Football Outsiders' Mike Tanier wrote an excellent article on drafting vs. player development (scroll down past the mock draft satirizing to get to the real meat of the post). He echoes my thoughts on the topic by pointing out that there are many post-draft variables that sculpt a player's future career success.
If that's true for 22 year old men with college degrees, then it is pretty likely to be even more true for 18 year old high school kids aspiring to play pro hockey.
And while we are comparing football to hockey, I thought of an interesting comparison: Brett Favre and Martin Brodeur.
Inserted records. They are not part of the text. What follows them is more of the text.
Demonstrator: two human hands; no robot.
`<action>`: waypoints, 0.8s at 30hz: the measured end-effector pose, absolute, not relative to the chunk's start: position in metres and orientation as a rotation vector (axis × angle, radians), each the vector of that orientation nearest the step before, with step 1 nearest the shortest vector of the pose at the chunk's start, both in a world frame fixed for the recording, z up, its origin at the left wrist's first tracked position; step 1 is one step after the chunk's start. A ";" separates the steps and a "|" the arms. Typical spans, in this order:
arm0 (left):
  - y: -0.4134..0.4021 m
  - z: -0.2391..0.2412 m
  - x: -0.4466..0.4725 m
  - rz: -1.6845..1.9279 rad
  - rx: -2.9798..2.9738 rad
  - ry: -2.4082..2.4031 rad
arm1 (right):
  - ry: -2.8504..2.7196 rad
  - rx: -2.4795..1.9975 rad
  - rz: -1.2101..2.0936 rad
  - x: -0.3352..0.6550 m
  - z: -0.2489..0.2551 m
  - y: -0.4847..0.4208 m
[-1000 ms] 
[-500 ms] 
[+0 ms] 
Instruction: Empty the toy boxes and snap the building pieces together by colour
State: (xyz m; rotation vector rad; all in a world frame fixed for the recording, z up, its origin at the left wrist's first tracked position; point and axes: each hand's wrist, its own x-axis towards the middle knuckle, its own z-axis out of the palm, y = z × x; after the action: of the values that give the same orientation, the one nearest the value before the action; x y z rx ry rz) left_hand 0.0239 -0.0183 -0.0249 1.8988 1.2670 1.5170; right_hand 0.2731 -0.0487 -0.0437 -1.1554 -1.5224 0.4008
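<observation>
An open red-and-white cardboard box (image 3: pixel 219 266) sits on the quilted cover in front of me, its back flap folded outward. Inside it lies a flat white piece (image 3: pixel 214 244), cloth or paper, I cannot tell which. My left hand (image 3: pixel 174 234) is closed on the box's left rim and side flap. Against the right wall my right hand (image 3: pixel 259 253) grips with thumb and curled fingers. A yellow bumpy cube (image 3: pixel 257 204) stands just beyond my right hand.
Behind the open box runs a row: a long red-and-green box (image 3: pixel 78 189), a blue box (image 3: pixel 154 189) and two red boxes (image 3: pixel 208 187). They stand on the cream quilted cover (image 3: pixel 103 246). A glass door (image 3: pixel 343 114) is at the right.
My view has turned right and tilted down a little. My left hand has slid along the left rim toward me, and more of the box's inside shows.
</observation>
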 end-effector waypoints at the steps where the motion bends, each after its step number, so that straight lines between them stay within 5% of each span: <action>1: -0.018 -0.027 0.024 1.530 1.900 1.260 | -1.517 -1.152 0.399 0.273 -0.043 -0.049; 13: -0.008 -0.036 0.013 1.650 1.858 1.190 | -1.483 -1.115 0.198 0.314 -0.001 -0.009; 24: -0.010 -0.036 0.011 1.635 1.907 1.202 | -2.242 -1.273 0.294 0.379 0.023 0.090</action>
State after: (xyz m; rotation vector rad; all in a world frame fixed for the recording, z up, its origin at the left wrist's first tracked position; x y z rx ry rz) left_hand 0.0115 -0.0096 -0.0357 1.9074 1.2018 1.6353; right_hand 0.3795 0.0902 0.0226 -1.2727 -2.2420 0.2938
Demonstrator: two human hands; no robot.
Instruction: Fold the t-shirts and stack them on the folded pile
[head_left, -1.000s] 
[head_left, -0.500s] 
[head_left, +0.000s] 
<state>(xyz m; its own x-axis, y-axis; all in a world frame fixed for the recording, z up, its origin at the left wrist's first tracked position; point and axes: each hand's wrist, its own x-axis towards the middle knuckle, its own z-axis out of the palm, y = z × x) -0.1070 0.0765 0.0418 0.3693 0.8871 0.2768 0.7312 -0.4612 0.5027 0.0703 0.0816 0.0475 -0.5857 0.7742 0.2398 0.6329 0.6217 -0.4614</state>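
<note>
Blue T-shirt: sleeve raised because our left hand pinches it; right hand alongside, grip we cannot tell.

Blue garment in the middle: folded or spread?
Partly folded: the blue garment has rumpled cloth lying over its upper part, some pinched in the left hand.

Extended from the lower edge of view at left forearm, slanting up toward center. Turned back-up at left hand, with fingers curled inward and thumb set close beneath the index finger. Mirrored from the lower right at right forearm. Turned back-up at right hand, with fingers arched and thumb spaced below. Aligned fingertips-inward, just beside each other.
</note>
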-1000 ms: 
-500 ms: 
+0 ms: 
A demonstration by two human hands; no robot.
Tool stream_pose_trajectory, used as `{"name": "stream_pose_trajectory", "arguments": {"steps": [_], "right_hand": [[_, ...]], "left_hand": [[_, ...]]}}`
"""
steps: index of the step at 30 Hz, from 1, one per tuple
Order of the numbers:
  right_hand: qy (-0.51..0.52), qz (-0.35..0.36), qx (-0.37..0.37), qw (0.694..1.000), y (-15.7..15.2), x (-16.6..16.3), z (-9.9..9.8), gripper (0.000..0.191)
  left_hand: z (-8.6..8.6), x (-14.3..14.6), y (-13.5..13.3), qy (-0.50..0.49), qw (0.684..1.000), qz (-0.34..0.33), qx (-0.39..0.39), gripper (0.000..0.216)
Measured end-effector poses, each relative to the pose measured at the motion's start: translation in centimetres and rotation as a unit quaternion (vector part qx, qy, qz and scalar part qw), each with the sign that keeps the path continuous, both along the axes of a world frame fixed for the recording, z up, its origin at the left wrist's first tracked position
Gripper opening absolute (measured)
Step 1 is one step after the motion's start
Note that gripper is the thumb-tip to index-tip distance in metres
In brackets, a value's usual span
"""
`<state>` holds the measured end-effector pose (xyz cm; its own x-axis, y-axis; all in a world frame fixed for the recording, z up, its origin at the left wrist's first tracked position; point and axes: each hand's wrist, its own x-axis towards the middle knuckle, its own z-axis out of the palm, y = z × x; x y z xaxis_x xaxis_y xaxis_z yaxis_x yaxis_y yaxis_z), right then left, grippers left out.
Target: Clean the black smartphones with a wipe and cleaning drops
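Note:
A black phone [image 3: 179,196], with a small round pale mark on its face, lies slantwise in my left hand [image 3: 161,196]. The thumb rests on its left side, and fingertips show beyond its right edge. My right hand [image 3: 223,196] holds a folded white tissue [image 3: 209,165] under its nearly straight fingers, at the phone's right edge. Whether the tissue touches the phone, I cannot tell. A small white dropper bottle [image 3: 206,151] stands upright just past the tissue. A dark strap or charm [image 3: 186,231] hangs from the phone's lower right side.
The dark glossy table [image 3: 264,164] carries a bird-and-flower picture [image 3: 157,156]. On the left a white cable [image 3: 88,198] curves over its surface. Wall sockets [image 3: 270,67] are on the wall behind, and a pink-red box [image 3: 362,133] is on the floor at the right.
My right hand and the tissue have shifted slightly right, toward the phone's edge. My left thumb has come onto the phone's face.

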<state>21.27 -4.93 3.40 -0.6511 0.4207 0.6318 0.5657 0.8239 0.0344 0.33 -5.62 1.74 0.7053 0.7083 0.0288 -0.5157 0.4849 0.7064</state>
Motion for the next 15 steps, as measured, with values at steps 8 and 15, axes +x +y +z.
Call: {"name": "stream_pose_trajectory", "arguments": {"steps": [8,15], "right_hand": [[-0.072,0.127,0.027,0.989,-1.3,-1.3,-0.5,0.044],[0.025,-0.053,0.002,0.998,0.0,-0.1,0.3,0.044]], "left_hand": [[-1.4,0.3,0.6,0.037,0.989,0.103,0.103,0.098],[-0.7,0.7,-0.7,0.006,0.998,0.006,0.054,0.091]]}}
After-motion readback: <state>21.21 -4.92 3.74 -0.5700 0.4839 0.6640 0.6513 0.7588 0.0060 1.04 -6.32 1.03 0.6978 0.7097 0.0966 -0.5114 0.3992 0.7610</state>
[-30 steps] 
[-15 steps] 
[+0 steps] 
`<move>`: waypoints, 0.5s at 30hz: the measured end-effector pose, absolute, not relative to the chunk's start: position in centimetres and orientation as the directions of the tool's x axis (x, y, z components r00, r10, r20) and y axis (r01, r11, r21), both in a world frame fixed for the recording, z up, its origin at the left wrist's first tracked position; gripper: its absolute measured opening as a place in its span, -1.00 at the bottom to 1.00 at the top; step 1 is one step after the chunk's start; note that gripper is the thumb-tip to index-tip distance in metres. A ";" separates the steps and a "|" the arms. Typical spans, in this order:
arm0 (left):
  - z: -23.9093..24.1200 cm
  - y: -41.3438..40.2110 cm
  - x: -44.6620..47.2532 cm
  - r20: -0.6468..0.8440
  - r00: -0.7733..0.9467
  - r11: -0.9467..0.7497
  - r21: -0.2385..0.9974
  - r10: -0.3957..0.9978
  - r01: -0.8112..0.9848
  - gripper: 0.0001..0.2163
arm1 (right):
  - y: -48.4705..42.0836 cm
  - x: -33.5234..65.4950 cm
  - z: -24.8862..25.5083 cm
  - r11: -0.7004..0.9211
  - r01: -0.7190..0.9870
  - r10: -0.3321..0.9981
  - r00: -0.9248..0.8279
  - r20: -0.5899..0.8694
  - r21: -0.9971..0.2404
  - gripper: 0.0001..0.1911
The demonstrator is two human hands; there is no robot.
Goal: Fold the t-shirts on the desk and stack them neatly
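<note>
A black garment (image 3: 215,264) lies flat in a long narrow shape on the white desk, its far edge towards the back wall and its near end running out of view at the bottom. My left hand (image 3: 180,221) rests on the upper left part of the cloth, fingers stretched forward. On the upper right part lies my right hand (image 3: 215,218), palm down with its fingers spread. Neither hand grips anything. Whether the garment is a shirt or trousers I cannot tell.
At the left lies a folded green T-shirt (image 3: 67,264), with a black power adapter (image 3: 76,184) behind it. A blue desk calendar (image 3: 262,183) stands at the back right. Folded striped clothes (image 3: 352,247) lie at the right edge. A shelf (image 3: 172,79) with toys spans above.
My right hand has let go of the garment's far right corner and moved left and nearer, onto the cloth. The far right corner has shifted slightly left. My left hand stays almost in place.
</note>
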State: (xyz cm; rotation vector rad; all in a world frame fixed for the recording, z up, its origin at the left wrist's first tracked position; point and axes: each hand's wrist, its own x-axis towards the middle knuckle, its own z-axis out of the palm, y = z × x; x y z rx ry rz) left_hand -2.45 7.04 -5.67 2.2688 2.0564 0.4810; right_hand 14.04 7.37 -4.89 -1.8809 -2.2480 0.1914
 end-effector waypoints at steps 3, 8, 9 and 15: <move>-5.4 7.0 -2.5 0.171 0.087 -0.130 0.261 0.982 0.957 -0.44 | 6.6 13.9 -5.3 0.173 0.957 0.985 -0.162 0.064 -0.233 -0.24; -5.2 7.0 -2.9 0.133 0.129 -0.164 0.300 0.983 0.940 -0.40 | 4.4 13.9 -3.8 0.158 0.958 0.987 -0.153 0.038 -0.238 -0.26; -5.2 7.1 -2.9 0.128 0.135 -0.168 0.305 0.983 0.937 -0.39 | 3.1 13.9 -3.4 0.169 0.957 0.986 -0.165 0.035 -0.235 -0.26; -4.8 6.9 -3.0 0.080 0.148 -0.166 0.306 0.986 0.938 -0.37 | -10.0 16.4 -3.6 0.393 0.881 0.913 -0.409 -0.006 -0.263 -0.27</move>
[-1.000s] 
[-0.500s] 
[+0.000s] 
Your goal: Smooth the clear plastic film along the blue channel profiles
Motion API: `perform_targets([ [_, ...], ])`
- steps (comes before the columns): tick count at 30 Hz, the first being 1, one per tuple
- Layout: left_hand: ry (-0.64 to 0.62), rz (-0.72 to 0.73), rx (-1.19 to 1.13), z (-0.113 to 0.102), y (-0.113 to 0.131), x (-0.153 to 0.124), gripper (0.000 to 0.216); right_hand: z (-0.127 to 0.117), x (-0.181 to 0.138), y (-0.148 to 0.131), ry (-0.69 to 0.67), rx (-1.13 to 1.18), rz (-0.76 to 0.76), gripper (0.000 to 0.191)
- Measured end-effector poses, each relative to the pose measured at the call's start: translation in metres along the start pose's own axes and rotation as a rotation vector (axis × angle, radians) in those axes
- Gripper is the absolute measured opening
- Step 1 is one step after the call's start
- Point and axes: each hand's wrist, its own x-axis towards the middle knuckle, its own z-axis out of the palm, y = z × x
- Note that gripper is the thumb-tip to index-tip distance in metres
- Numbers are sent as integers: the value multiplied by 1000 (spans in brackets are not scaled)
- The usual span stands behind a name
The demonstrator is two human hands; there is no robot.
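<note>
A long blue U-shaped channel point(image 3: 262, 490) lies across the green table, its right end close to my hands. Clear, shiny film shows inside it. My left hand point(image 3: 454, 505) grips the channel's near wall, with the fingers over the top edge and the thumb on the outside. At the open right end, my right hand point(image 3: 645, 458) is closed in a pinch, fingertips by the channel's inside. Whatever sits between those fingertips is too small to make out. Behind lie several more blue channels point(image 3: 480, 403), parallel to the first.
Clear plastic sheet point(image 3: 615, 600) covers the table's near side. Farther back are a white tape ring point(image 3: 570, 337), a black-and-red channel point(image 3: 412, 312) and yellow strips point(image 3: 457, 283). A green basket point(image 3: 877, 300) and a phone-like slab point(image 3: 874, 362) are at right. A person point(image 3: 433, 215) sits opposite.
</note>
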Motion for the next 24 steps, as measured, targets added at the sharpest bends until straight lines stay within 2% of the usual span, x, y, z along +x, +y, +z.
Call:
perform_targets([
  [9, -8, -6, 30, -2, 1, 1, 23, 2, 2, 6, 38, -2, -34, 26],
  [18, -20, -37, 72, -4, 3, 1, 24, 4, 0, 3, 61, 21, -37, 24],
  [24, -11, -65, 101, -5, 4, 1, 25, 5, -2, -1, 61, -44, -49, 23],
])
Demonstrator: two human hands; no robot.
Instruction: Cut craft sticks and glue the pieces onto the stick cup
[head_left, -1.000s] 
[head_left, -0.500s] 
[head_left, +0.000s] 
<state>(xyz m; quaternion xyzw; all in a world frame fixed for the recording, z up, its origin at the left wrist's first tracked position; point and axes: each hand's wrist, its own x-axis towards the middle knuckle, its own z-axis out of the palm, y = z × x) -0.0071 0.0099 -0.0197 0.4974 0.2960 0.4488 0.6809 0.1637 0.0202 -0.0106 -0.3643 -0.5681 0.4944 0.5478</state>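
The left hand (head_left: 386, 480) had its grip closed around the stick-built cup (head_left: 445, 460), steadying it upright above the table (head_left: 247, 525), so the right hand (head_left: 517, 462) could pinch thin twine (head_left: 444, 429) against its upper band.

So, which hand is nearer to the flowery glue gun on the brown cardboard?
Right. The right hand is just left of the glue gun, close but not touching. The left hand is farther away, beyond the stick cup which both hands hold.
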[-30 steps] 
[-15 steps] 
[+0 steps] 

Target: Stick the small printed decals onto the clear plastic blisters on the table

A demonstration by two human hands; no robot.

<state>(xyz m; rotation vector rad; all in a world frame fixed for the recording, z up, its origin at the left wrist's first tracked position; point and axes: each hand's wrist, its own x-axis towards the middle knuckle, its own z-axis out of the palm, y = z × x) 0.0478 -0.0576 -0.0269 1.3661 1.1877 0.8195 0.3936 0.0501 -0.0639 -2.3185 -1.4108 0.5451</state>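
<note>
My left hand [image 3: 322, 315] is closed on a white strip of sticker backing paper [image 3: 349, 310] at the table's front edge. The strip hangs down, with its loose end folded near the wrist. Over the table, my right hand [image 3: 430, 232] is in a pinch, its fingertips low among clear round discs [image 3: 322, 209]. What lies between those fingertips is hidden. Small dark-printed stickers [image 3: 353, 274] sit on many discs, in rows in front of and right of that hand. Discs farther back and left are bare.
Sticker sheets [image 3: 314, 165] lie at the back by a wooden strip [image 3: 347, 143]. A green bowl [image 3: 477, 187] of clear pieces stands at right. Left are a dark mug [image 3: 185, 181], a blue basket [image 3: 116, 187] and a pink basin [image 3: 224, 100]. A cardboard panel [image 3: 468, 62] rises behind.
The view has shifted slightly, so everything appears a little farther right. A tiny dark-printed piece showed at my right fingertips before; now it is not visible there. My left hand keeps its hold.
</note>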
If career wins and shutouts trump all in the greatest of all-time debate, then doesn't holding the career wins and passing yards records make Brett Favre the greatest QB of all time?
Favre and Brodeur have more in common than holding their respective sports' career wins record. Both are distinguised first and foremost by durability, and have reputations for consistency. Neither has had any individual seasons that rank among the few greatest seasons ever - according to Aaron Schatz of Football Outsiders, Favre doesn't have a single season in the top 50 QB seasons ever, and he has just one in the top 80. Brodeur also has only a couple of seasons that rank among the best in save percentage compared to league average.
Despite this both of them have won some major awards, with 3 MVPs for Favre and 4 Vezinas for Brodeur. They also have experienced team success, with 3 Stanley Cup rings and 1 Super Bowl ring between them.
As the groundswell of support for Brodeur as a best-ever candidate continues to grow, it might be wise to keep in mind how Brett Favre is ranked. A collaborative ESPN effort to rank the all-time top 10 QBs from a year ago ranked Favre 8th, and even after his retirement there is still debate about whether Favre is a top-5 guy.
It should be said that your individual evaluative criteria come into play when evaluating athletes who were distinguished more by durability and longevity than by peak play, like Brodeur and Favre were. However, it's just something to think about before automatically declaring the goalie with the most wins and shutouts to be the greatest ever.